══ Collected data
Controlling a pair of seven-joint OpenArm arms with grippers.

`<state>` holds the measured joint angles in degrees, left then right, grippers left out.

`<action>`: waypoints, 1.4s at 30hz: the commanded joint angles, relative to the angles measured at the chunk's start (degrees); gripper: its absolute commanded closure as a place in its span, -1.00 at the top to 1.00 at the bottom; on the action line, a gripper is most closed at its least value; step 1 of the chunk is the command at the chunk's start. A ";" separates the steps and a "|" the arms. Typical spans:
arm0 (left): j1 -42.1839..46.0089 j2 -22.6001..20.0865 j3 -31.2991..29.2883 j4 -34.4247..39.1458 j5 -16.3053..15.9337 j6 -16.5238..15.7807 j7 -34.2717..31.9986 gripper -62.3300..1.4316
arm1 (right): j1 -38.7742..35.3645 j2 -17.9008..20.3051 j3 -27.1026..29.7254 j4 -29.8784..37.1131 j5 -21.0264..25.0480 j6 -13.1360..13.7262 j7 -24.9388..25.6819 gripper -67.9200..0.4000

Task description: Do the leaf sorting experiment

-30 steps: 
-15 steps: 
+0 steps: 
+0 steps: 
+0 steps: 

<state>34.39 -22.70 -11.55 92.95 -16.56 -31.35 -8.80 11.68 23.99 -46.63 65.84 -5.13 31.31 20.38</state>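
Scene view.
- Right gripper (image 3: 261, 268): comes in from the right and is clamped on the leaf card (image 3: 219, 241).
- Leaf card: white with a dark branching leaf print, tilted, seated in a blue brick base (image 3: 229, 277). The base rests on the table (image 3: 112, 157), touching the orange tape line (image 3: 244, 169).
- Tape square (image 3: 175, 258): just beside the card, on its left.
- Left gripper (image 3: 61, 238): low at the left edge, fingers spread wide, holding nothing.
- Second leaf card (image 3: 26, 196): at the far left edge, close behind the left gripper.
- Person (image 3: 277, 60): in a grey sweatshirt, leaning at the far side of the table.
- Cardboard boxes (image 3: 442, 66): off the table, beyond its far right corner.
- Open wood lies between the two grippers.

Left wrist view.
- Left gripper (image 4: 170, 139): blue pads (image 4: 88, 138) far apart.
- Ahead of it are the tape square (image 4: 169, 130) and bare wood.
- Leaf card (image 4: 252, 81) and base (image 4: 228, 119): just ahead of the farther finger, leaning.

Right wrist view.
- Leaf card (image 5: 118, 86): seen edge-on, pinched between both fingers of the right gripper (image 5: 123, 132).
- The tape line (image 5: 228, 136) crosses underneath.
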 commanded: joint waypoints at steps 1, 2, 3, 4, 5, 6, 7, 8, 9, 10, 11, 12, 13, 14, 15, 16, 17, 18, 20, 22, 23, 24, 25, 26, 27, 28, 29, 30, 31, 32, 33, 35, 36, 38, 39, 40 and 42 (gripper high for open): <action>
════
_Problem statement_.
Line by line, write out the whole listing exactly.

_Response to the exercise_.
Controlling a pair of seven-joint OpenArm arms with grippers.

`<state>` holds the measured joint angles in degrees, left then right, grippers left out.

`<action>`: waypoints, 1.4s at 30hz: the commanded joint angles, relative to the angles measured at the chunk's start (degrees); gripper: its absolute commanded closure as a place in its span, -1.00 at the top to 1.00 at the bottom; on the action line, a gripper is most closed at its least value; step 1 of the chunk is the command at the chunk's start. A ";" separates the steps and a "|" the arms. Typical spans:
arm0 (left): j1 -42.1839..46.0089 j2 -22.6001..20.0865 j3 -31.2991..29.2883 j4 -34.4247..39.1458 j5 -16.3053..15.9337 j6 -16.5238..15.7807 j7 -34.2717..31.9986 gripper -62.3300..1.4316
arm1 (right): j1 -38.7742..35.3645 j2 -17.9008..20.3051 j3 -27.1026..29.7254 j4 -29.8784..37.1131 j5 -21.0264..25.0480 j6 -13.1360..13.7262 j7 -24.9388..25.6819 gripper -67.9200..0.4000

Task description: Do the leaf sorting experiment

-30 steps: 
-15 steps: 
+0 steps: 
+0 steps: 
+0 steps: 

<state>34.39 -22.70 -11.55 92.95 -16.56 -31.35 -8.80 11.68 23.99 -46.63 65.84 -5.13 31.31 20.38</state>
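Scene view.
- Right gripper (image 3: 261, 268): comes in from the right and is clamped on the leaf card (image 3: 219, 241).
- Leaf card: white with a dark branching leaf print, tilted, seated in a blue brick base (image 3: 229, 277). The base rests on the table (image 3: 112, 157), touching the orange tape line (image 3: 244, 169).
- Tape square (image 3: 175, 258): just beside the card, on its left.
- Left gripper (image 3: 61, 238): low at the left edge, fingers spread wide, holding nothing.
- Second leaf card (image 3: 26, 196): at the far left edge, close behind the left gripper.
- Person (image 3: 277, 60): in a grey sweatshirt, leaning at the far side of the table.
- Cardboard boxes (image 3: 442, 66): off the table, beyond its far right corner.
- Open wood lies between the two grippers.

Left wrist view.
- Left gripper (image 4: 170, 139): blue pads (image 4: 88, 138) far apart.
- Ahead of it are the tape square (image 4: 169, 130) and bare wood.
- Leaf card (image 4: 252, 81) and base (image 4: 228, 119): just ahead of the farther finger, leaning.

Right wrist view.
- Leaf card (image 5: 118, 86): seen edge-on, pinched between both fingers of the right gripper (image 5: 123, 132).
- The tape line (image 5: 228, 136) crosses underneath.
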 commanded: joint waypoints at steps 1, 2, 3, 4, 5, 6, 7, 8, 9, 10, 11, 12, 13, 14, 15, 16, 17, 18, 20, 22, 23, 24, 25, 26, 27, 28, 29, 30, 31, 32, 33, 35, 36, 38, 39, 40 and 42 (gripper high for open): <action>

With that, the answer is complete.